Friday, November 15, 2013

And That's Why You're Single

And That's Why You're Single


Why Do We Cling To Dead End Relationships?

Posted: 15 Nov 2013 05:57 AM PST

Name: Sarahnorton

Comment: I’ve been dating a guy for a couple of months (met on OKCupid, but have many mutual friends) and it was great. I mean, GREAT, great! But he moved 4 hours away (that was planned, I learned about it soon after starting to date him) and I am here. Oh, we’re both 40ish, no kids, etc. He recently put up a new OKCupid profile in his new city and said it was just to meet people to do things with, though we are still an item and I have visited and may even move to join him. I’m uncomfortable with this OKC thing. Should I be? Or should I be just plain uncomfortable with him? He is in constant contact with me and I believe would tell me if he met someone. Help.
Age: 43
City: Chicago
State: Illinois

How did you know that he put up a profile on OKC? You know what? Forget it. That’s not important.

Yes, you should be uncomfortable with the fact he put up an OKCupid profile.  I doubt he’s actually looking for new friends.  He’s moving on.

This guy started dating you when he knew he was moving away. He didn’t tell you when you met or even before that. He didn’t even say it in his profile. He told you “soon after.”  That’s being deceptive. That’s the kind of lie that you don’t look past.

No, he probably wouldn’t tell you that he’s met someone. He wasn’t terribly honest with you from the beginning, so why should he start now? My guess is he’s just waiting for you to clue in to the fact that the relationship is over. He moved away. He put up a profile on a dating site. Those are two huge red flags that should alert you to the fact that he was never terribly invested in you or this relationship you think you have. I apologize for being curt here, but it’s alarming to me that somebody your age would even fall for this.
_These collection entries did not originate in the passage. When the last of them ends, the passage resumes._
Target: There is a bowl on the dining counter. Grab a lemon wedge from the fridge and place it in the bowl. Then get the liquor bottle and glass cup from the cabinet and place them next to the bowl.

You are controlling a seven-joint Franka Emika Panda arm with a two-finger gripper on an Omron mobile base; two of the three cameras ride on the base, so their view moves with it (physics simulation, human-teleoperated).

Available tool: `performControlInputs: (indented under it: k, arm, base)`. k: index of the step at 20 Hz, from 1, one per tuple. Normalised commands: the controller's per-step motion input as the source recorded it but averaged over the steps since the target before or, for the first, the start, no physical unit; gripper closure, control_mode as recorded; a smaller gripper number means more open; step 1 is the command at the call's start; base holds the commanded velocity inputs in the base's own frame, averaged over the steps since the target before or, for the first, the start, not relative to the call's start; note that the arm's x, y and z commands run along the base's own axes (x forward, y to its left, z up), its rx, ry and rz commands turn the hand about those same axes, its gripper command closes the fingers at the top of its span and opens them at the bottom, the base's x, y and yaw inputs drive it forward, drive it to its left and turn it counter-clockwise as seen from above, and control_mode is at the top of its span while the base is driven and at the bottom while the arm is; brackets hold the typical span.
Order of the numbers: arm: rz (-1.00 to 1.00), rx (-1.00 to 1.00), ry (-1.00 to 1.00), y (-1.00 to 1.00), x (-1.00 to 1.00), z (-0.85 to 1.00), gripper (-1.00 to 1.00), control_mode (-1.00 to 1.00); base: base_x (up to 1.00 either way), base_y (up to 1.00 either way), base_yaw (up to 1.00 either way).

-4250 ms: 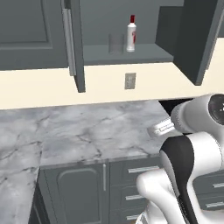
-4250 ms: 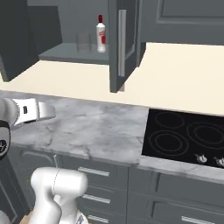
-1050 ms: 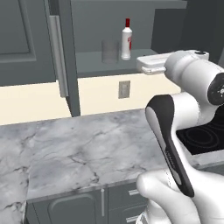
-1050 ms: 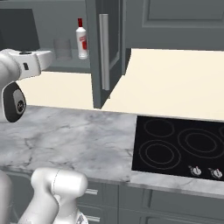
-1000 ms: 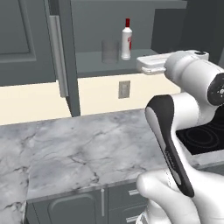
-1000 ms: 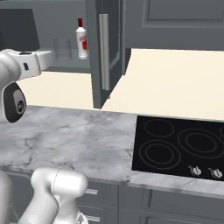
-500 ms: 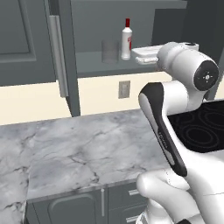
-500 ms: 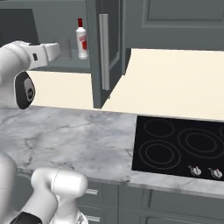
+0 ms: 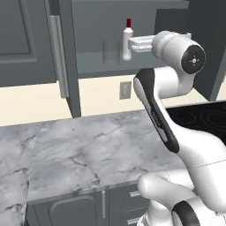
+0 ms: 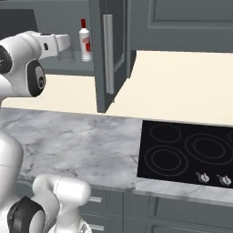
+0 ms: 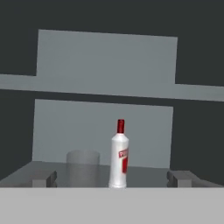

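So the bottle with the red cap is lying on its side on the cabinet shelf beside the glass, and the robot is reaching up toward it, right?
Not quite: the bottle stands upright, as the hand view shows. It is on the cabinet shelf beside the glass, and the open tool is raised toward it.

- The white Franka arm with dark joints (image 9: 163, 119) rises and bends forward at shoulder height.
- Its two-finger gripper (image 11: 112, 178) points level, apparently empty, fingertips (image 11: 43, 178) spread wide apart.
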Motion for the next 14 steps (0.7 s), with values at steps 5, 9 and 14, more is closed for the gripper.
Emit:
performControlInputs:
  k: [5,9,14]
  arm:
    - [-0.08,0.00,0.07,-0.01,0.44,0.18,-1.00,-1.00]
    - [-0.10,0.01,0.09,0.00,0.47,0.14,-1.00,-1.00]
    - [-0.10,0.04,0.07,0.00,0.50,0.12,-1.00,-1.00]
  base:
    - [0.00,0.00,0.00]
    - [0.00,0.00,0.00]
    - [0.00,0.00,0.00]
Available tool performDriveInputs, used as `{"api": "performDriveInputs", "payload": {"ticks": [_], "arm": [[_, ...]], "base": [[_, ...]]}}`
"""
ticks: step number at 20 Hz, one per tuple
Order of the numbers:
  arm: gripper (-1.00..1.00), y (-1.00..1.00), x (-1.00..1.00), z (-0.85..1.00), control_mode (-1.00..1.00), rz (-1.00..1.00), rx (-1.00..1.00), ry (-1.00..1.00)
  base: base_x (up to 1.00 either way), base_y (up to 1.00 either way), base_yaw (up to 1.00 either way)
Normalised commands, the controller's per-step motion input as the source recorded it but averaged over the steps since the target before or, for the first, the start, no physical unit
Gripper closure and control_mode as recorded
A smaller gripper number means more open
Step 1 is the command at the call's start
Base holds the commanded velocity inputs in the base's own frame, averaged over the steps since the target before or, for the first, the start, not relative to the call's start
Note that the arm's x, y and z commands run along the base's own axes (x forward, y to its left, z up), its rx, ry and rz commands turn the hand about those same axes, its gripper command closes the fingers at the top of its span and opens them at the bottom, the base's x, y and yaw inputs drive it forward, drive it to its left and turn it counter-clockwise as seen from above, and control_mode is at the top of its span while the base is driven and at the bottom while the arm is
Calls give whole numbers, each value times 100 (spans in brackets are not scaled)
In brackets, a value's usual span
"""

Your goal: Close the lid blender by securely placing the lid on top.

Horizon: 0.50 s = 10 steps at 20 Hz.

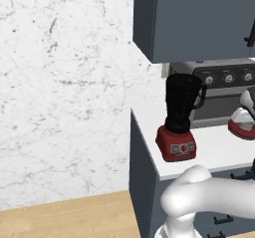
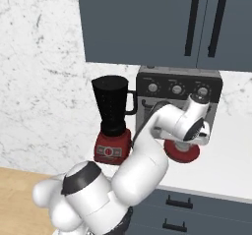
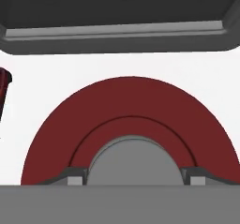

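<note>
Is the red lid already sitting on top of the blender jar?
No, the lid lies on the counter beside the blender, whose jar top is open.

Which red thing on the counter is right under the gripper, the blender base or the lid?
The lid, the round red cap lying beside the blender, directly under the gripper.

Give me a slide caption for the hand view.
Gripper poised over the red lid on the white counter.

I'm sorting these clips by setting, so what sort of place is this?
Most likely a home kitchen, rendered: a white counter carries a blender and a grey oven with knobs, under dark wall cabinets.
</note>
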Motion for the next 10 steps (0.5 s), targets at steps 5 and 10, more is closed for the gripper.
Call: {"api": "performDriveInputs", "payload": {"ticks": [5, 10], "arm": [[100, 21, -36, 100, -100, 0, 1, 0], [100, 39, -24, 100, -100, 0, 0, 0]], "base": [[0, 0, 0], [0, 0, 0]]}}
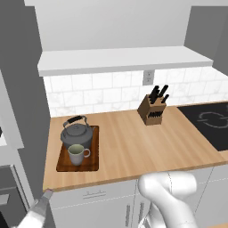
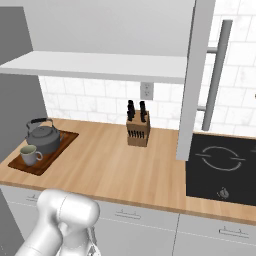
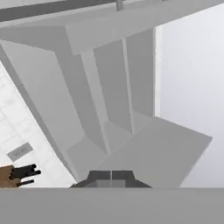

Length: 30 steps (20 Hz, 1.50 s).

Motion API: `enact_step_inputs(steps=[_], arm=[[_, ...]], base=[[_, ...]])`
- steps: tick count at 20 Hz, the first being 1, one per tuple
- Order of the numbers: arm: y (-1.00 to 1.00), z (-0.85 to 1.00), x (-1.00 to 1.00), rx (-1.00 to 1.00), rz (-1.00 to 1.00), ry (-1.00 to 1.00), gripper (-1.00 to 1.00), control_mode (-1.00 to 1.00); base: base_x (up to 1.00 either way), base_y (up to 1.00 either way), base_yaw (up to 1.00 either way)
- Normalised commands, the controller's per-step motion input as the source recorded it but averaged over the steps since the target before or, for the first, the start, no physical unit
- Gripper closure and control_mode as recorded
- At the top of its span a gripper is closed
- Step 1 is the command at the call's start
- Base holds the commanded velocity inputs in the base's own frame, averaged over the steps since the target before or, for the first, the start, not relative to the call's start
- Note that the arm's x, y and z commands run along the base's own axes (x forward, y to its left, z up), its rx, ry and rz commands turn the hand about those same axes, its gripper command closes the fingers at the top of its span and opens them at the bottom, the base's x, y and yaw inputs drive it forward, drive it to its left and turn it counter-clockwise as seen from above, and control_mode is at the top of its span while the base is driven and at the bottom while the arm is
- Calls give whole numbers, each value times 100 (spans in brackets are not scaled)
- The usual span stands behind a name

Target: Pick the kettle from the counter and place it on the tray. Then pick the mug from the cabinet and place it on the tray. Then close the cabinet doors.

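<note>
The dark grey kettle (image 1: 76,133) (image 2: 44,137) stands on the brown tray (image 1: 92,166) (image 2: 50,159) at the left end of the wooden counter (image 1: 133,142) (image 2: 110,165). The small grey-green mug (image 1: 78,154) (image 2: 30,155) sits on the same tray, just in front of the kettle. Above, the cabinet's white shelf (image 1: 124,60) (image 2: 100,65) is bare. The right cabinet door (image 2: 194,85) hangs open, edge-on, with its bar handle (image 2: 218,75). My gripper (image 3: 111,176) is shut on nothing and faces the cabinet's inside (image 3: 113,87).
A knife block (image 1: 153,110) (image 2: 137,127) (image 3: 11,176) stands mid-counter below a wall outlet (image 1: 148,76) (image 2: 146,90). The black hob (image 1: 211,122) (image 2: 220,165) lies to the right. A tall dark grey unit (image 1: 31,89) walls off the left. A lighter grey panel (image 1: 8,111) at the far left could be the other door.
</note>
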Motion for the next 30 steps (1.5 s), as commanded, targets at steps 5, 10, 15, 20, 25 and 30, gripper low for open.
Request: enact_step_inputs(steps=[5, 10, 15, 20, 25, 30], arm=[[11, 62, 0, -1, 0, -21, 100, -100], [7, 7, 0, -4, 0, -1, 100, -100], [28, 1, 0, -7, 0, 0, 100, -100], [33, 18, 0, -3, 0, 0, 100, -100], [37, 41, 1, -1, 0, 0, 100, -100], [29, 38, 7, 0, 0, 0, 100, -100]], base=[[0, 0, 0], [0, 0, 0], [0, 0, 0], [0, 0, 0], [0, 0, 0], [0, 0, 0]])
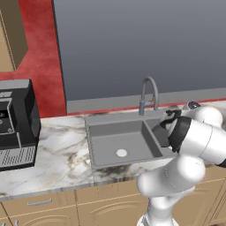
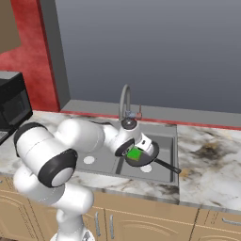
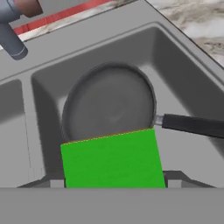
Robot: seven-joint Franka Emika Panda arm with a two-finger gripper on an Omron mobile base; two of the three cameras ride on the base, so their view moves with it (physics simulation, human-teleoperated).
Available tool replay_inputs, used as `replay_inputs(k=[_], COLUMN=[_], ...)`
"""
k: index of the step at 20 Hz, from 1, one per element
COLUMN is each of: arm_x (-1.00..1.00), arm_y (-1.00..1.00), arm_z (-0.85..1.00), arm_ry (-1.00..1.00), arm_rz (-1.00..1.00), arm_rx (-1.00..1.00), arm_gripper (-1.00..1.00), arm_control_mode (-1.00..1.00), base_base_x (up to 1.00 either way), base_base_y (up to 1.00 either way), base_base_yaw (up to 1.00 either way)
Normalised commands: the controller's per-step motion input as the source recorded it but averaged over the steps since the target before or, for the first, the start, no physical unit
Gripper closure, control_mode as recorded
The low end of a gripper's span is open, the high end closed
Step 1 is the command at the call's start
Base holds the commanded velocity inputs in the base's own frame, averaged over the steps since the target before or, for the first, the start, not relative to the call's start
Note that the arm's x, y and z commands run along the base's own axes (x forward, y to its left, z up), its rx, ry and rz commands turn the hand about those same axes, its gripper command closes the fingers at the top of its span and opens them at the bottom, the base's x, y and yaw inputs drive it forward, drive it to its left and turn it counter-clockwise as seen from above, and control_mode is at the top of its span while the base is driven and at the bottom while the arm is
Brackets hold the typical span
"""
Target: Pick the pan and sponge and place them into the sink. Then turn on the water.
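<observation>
As I look along the hand, my gripper (image 3: 114, 186) has the sponge (image 3: 113, 159) between its fingers, the bright green face filling the space between the two tips, so the jaws are closed about as far as the block allows. From the right base camera the sponge (image 2: 135, 154) hangs just above the pan (image 2: 142, 156), and I cannot tell whether they touch.

Below the sponge the pan (image 3: 108, 103) lies flat in the right basin of the sink (image 3: 183, 70), its dark round bowl upward and its thin handle running out to the right toward the basin's near right corner. In the right base view that handle reaches the sink (image 2: 169, 136) rim on the right.

Left of it, the other basin shows its white drain (image 1: 122, 153), with the sink (image 1: 95, 121) set into a marbled countertop (image 1: 62, 159). Farther back, the grey gooseneck faucet (image 1: 148, 95) rises from the far rim, in front of a grey wall panel (image 1: 141, 44). A black coffee machine (image 1: 15, 123) stands well to the left on the counter
</observation>
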Motion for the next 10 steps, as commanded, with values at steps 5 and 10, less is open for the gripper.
replay_inputs(k=[5,10], arm_x=[0.01,0.14], arm_y=[-0.36,-0.29], arm_z=[0.0,0.0], arm_ry=[0.0,0.0], arm_rz=[0.08,0.08], arm_rx=[0.02,0.03], arm_gripper=[1.0,1.0], arm_control_mode=[-1.0,-1.0], base_base_x=[0.0,0.0], base_base_y=[0.0,0.0], base_base_yaw=[0.0,0.0])
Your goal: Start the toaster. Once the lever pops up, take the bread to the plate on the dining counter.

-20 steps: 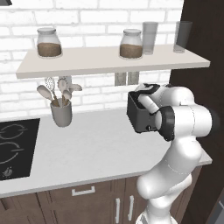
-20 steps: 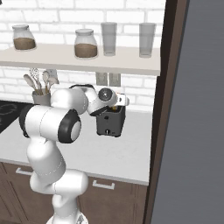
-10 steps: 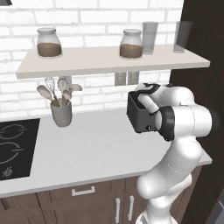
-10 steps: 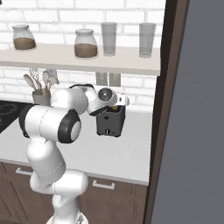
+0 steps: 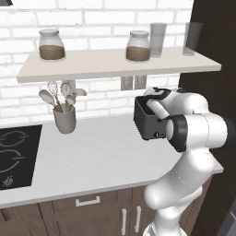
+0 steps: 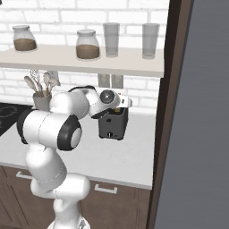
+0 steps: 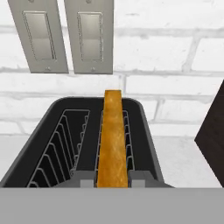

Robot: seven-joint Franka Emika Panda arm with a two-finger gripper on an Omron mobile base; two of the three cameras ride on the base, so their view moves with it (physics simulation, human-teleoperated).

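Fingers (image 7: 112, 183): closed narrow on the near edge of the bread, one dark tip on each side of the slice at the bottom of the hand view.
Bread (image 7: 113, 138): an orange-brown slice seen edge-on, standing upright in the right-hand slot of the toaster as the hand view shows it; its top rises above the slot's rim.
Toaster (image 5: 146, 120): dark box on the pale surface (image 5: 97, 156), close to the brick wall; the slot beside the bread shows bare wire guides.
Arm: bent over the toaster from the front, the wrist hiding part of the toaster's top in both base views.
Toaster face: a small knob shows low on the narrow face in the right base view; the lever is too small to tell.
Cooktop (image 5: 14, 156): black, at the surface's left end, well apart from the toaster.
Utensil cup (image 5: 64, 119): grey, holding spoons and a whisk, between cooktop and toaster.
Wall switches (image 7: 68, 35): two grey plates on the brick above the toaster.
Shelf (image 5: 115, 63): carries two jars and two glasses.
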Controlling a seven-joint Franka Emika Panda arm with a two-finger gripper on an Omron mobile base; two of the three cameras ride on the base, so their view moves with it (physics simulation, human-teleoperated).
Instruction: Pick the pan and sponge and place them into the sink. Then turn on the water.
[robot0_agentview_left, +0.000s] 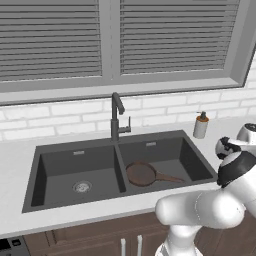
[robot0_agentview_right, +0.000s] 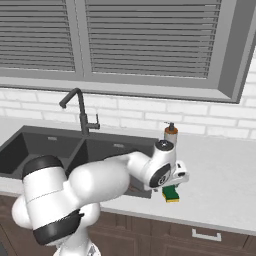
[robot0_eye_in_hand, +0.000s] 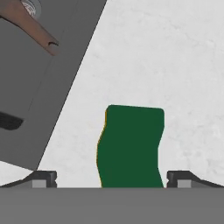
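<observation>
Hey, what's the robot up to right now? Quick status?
Gripper open, straddling the sponge on the counter. Pan in the sink. Nothing in the way.

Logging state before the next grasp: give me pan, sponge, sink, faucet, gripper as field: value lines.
pan: pan lies in the right basin of the sink, handle pointing right
sponge: sponge lies green side up on the counter, right of the sink, not yet in it
faucet: faucet stands behind the divider; no water seen
gripper: gripper is open, above the sponge, one finger on each side, not touching it
soap bottle: soap bottle stands behind the sink's right corner
</observation>
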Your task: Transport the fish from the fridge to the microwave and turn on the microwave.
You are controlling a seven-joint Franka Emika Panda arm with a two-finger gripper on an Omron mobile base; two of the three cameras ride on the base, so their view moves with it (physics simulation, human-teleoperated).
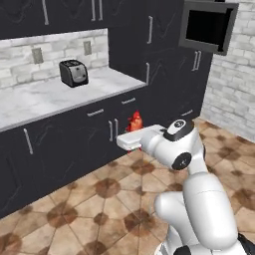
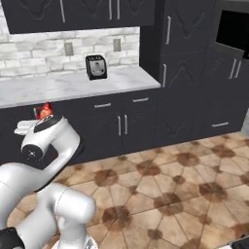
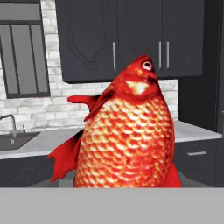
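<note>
The red-orange fish [image 3: 127, 140] stands upright close in front of the hand camera, head up, and hides the fingertips. From the left base view the fish [image 1: 135, 120] sticks up out of my gripper [image 1: 133, 128], which is shut on it at the end of the white hand, held in the air in front of the dark lower cabinets. In the right base view the fish [image 2: 45, 110] shows above the wrist at the gripper [image 2: 43, 116]. The microwave [image 1: 206, 25] is built into the tall dark cabinets at the upper right, and its dark window [image 2: 233, 26] shows. The fridge is out of view.
A toaster [image 1: 73, 72] stands on the pale marble counter [image 1: 45, 99] below a brick backsplash. Dark cabinets [image 2: 121, 126] line the wall. A sink [image 3: 15, 140] and a window [image 3: 24, 57] appear in the hand view. The tiled floor [image 1: 99, 199] lies around the base.
</note>
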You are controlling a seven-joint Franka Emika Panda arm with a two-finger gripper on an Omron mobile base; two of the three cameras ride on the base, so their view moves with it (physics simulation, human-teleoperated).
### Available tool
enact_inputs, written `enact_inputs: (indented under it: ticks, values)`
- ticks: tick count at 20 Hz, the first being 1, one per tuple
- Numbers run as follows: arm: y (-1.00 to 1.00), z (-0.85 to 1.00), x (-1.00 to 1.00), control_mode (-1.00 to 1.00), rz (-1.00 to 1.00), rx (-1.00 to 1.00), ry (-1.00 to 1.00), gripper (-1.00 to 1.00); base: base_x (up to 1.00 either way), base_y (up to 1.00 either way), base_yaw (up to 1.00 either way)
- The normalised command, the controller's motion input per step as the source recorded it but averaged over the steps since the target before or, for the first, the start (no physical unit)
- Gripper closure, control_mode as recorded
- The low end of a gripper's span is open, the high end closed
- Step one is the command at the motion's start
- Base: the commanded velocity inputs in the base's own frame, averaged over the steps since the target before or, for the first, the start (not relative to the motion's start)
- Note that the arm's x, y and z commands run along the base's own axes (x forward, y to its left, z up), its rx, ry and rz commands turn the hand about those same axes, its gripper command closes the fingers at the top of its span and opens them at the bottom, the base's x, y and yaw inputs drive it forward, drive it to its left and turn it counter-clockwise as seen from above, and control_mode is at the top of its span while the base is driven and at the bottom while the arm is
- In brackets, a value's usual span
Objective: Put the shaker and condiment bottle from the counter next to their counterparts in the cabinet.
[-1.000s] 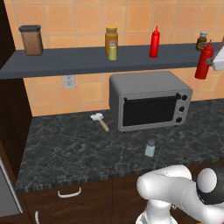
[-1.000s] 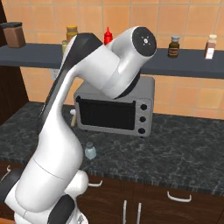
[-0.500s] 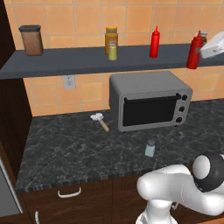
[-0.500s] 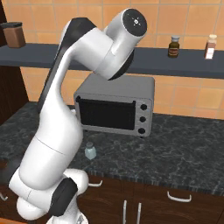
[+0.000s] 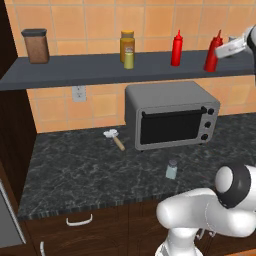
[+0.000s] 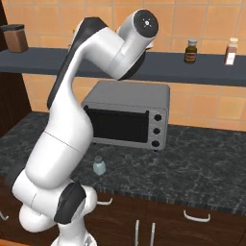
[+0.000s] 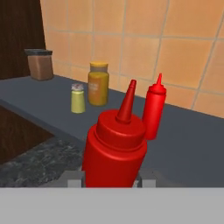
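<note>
My gripper (image 7: pixel 111 177) is shut on the red condiment bottle (image 7: pixel 116 148), holding it upright over the dark grey cabinet shelf (image 7: pixel 188 144). The left base view shows the held bottle (image 5: pixel 213 51) just right of its counterpart red bottle (image 5: pixel 176 48), with the gripper (image 5: pixel 223 50) at its right side. In the hand view the counterpart red bottle (image 7: pixel 154 111) stands close behind the held one, and the yellow-green shaker (image 7: pixel 78 98) is further left. The pale blue shaker (image 5: pixel 171 170) stands on the counter in front of the toaster oven; it also shows beside my arm (image 6: pixel 99 166).
A toaster oven (image 5: pixel 170 120) sits under the shelf. An amber jar (image 5: pixel 127 42) and a brown canister (image 5: pixel 36 45) stand on the shelf's left part; a brown bottle (image 6: pixel 191 51) and another small shaker (image 6: pixel 231 51) on its right. A small white tool with a wooden handle (image 5: pixel 114 137) lies on the counter.
My gripper has carried the red bottle up and to the left along the shelf, closer to the other red bottle. The shaker on the counter has stayed put.
</note>
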Motion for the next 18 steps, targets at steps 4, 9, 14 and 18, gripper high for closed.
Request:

I’m sure a lot of it has to do with fearing that this one person we’ve met might be our last opportunity for love and happiness. I totally understand that feeling, but is enduring all the confusion and angst really worth it? Is it worth having the modicum of attention that this man provides if it means questioning his words and monitoring his online activity? There are other guys. Why are you holding on so tightly to this one?